HOW TO COMPLETE THIS TASK> Reproduce precisely the lines between the start of the data below and the line with "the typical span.", both included.

RECORDED DATA>
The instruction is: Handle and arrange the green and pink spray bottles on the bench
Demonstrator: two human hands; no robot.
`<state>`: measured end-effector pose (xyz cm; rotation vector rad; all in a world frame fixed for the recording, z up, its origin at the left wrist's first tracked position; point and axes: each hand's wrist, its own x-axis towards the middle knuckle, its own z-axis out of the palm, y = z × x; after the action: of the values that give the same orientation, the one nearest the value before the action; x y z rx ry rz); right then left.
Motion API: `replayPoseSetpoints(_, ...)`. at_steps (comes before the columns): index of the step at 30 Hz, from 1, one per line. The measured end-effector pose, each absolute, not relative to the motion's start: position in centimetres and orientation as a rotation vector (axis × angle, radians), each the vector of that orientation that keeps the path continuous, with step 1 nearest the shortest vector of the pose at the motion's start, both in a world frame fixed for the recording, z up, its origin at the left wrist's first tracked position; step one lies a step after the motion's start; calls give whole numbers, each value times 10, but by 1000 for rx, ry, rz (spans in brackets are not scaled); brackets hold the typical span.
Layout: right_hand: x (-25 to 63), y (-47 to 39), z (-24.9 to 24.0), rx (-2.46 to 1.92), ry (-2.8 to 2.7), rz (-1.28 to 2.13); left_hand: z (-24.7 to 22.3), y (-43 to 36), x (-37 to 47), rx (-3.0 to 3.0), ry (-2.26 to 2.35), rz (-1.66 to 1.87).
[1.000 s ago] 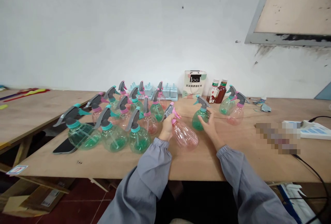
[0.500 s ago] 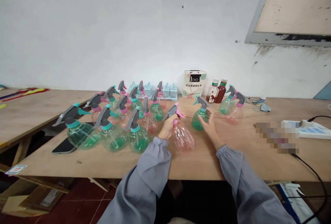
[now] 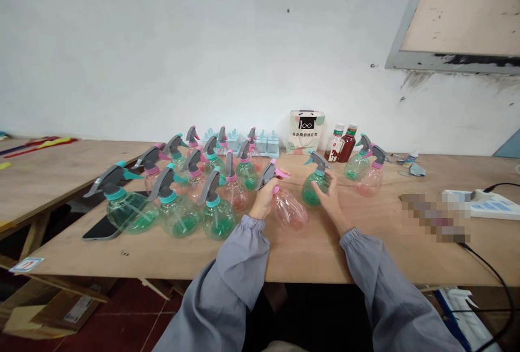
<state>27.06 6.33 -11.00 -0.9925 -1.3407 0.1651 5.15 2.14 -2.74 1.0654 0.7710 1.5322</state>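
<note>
My left hand [image 3: 265, 199] is wrapped round the neck of a pink spray bottle [image 3: 290, 210], which tilts with its base toward the lower right. Its grey head and pink trigger stick out above the fingers. My right hand [image 3: 330, 196] is round the right side of a green spray bottle [image 3: 312, 188], thumb in front and fingers partly hidden behind. That bottle stands upright on the table. Left of my hands several pink and green spray bottles [image 3: 219, 222] stand in rows. Another green one [image 3: 356, 165] and a pink one [image 3: 370, 180] stand behind my right hand, to the right.
Against the wall are light blue racks [image 3: 268, 145], a printed paper bag [image 3: 305, 132] and two drink bottles [image 3: 347, 145]. A phone [image 3: 99, 227] lies at the left. At the right are a white power strip [image 3: 493, 204], black cable and a blurred-out object.
The pink bottle in my left hand has tilted slightly more, its base shifting a little right and up. My right hand has stayed at the green bottle.
</note>
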Motion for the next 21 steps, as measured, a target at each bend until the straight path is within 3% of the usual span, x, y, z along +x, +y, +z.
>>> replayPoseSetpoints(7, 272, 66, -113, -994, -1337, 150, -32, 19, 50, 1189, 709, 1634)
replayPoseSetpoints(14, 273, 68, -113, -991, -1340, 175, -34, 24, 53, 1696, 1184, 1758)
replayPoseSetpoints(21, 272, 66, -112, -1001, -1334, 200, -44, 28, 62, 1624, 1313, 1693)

ANSWER TO THE EXERCISE>
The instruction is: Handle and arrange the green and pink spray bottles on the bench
Demonstrator: two human hands; no robot.
`<state>`: measured end-effector pose (xyz cm; rotation vector rad; all in a world frame fixed for the recording, z up, its origin at the left wrist's first tracked position; point and axes: each hand's wrist, its own x-axis towards the middle knuckle, its own z-axis out of the palm, y = z × x; after the action: of the values that give the same orientation, the one nearest the value before the action; x y z rx ry rz); right then left.
Motion API: `replayPoseSetpoints(_, ...)`. at_steps (comes before the columns): index of the step at 30 Hz, from 1, one per line. The measured end-effector pose, each absolute, not relative to the motion's start: position in centimetres and orientation as a rotation vector (axis × angle, radians), each the vector of that orientation that keeps the path continuous, with step 1 nearest the shortest vector of the pose at the motion's start, both in a world frame fixed for the recording, z up, its origin at the left wrist's first tracked position; step one lies a step after the motion's start; calls give whole numbers, each value times 10, but by 1000 for rx, ry, rz (spans in brackets are not scaled); brackets hold the typical span.

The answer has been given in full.